Private or incorrect cached answers could persist and be returned later as if they were reliable.
Cached LLM answers are written to a local JSON file and reloaded automatically. This is purpose-aligned for caching, but it means sensitive, stale, or locally modified answers can be reused in future sessions, and the included code does not show integrity/source checks before trusting loaded entries.
CACHE_PERSISTENCE_FILE = os.path.join(CACHE_DATA_DIR, "answer_cache.json") ... _save_cache_to_disk() ... # Auto-load persisted cache on module import ... _load_cache_from_disk()
Treat the cache as persistent local data: avoid caching sensitive answers, inspect or delete the cache when needed, restrict local file access, and add actual integrity/source validation before using it as a trusted knowledge store.
A user may rely on TRE as an agent safety gate or tamper-proof cache when those protections are not actually present in the reviewed code.
These user-facing safety claims are stronger than the provided implementation supports. The source uses SHA-256 as a query key and implements answer caching, but it does not show command/intent enforcement or tamper rejection for cache entries.
Forbidden command list — "brain.delete_brain", "brain.purge" are blocked before execution ... SHA-256 write verification — any tampered cache entry is rejected on read
Do not rely on this skill to block dangerous tool commands or provide tamper-proof facts unless those controls are implemented and tested; the documentation should be narrowed or the missing protections should be added.

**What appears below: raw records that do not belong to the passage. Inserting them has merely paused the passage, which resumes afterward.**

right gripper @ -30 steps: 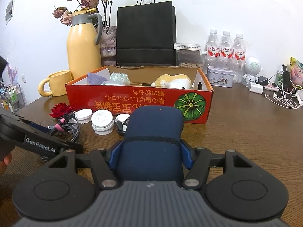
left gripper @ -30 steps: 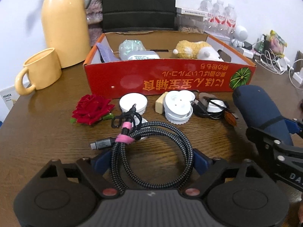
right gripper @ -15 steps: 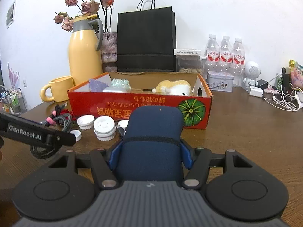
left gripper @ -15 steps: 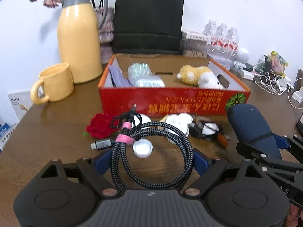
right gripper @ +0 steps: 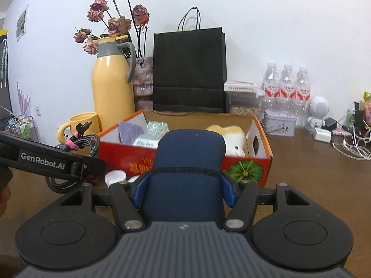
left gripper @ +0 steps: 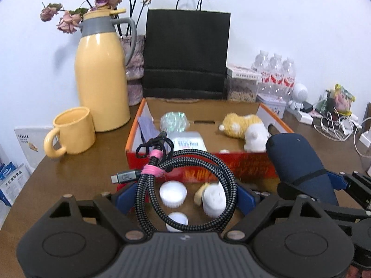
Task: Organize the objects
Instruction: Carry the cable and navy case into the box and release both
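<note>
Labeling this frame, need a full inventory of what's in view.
box: 1, red, table centre
plush: 1, yellow-white, in box
cable: 1, black-grey, in left gripper
case: 1, navy, in right gripper
caps: about 3, white, before box
jug: 1, yellow, left of box
mug: 1, yellow, by jug
bag: 1, black, behind box
bottles: 3, clear, back right
left gripper: shut on cable
right gripper: shut on case

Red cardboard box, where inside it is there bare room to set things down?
In the red box, bare floor shows in the middle, between the clear bundle with the white packet on the left and the plush toy on the right. The left end is crowded. The table strip before the box holds white lids.
</note>
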Available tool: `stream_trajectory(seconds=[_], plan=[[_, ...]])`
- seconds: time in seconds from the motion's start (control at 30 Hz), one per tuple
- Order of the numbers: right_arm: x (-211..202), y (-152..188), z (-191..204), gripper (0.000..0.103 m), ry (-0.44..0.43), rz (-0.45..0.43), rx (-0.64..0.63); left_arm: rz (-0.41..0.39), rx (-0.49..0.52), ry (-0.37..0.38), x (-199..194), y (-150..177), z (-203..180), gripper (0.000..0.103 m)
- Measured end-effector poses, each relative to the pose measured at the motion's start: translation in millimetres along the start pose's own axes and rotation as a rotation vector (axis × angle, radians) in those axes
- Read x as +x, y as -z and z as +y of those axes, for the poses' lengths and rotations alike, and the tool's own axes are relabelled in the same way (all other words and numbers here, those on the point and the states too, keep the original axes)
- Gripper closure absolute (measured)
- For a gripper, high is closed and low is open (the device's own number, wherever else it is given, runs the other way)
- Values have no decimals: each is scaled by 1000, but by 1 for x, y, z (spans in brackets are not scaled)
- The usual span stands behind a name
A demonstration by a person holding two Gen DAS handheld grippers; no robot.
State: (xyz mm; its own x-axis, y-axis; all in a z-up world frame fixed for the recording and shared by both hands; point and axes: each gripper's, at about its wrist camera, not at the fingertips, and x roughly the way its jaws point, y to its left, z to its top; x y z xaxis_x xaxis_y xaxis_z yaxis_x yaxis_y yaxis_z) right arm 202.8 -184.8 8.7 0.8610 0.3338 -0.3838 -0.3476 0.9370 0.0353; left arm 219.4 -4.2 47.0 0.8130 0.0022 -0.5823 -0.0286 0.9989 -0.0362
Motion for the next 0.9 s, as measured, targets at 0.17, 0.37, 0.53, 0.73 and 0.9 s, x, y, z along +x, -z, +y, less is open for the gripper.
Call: stream_trajectory(seconds=[0.17,0.37,0.53,0.73,0.9], plan=[[18,-18,0,41,-8,-7,1,-33,-1,-13,9,-22,-1,16],[43,-36,-4,41,-18,-22,12,-45,-24,-22,30,-41,6,16],[66,-52,-7,40,-28,-31,19,-58,-44,-28,51,-59,11,16],[96,-66,-11,40,-42,-25,34,-66,-72,-24,78,-74,15,16],[121,-72,-16,40,-49,-14,37,-66,-63,-28,99,-86,18,16]])
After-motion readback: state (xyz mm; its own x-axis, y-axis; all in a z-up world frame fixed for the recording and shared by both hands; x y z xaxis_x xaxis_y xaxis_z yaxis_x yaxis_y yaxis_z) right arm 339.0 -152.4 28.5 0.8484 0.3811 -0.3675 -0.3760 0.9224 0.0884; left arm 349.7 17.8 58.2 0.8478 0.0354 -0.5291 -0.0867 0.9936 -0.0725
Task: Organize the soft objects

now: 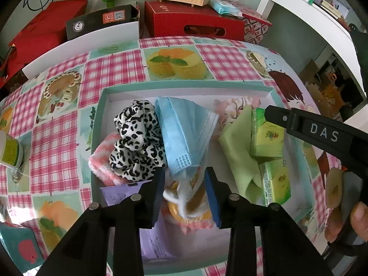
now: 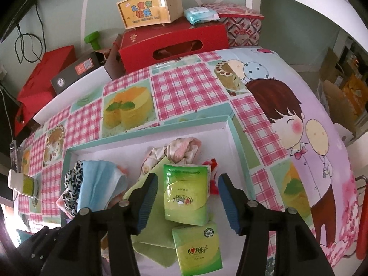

If this helper is used, cached content may be persisted outside TRE in a local Brain service.
The included Brain API helper can send query snippets and answers to a local facts service. This is consistent with the advertised Company Brain integration and is not called by the main cache path shown, but users should notice that it can copy cached content into another local knowledge store.
requests.post('http://127.0.0.1:8000/facts', json={ 'key': query[:100], 'type': 'string', 'value': answer[:5000], 'source': 'tre_answer_cache' }, timeout=1)Use the Brain integration only with a trusted local service, and avoid sending sensitive answers unless you understand the receiving service’s storage and access controls.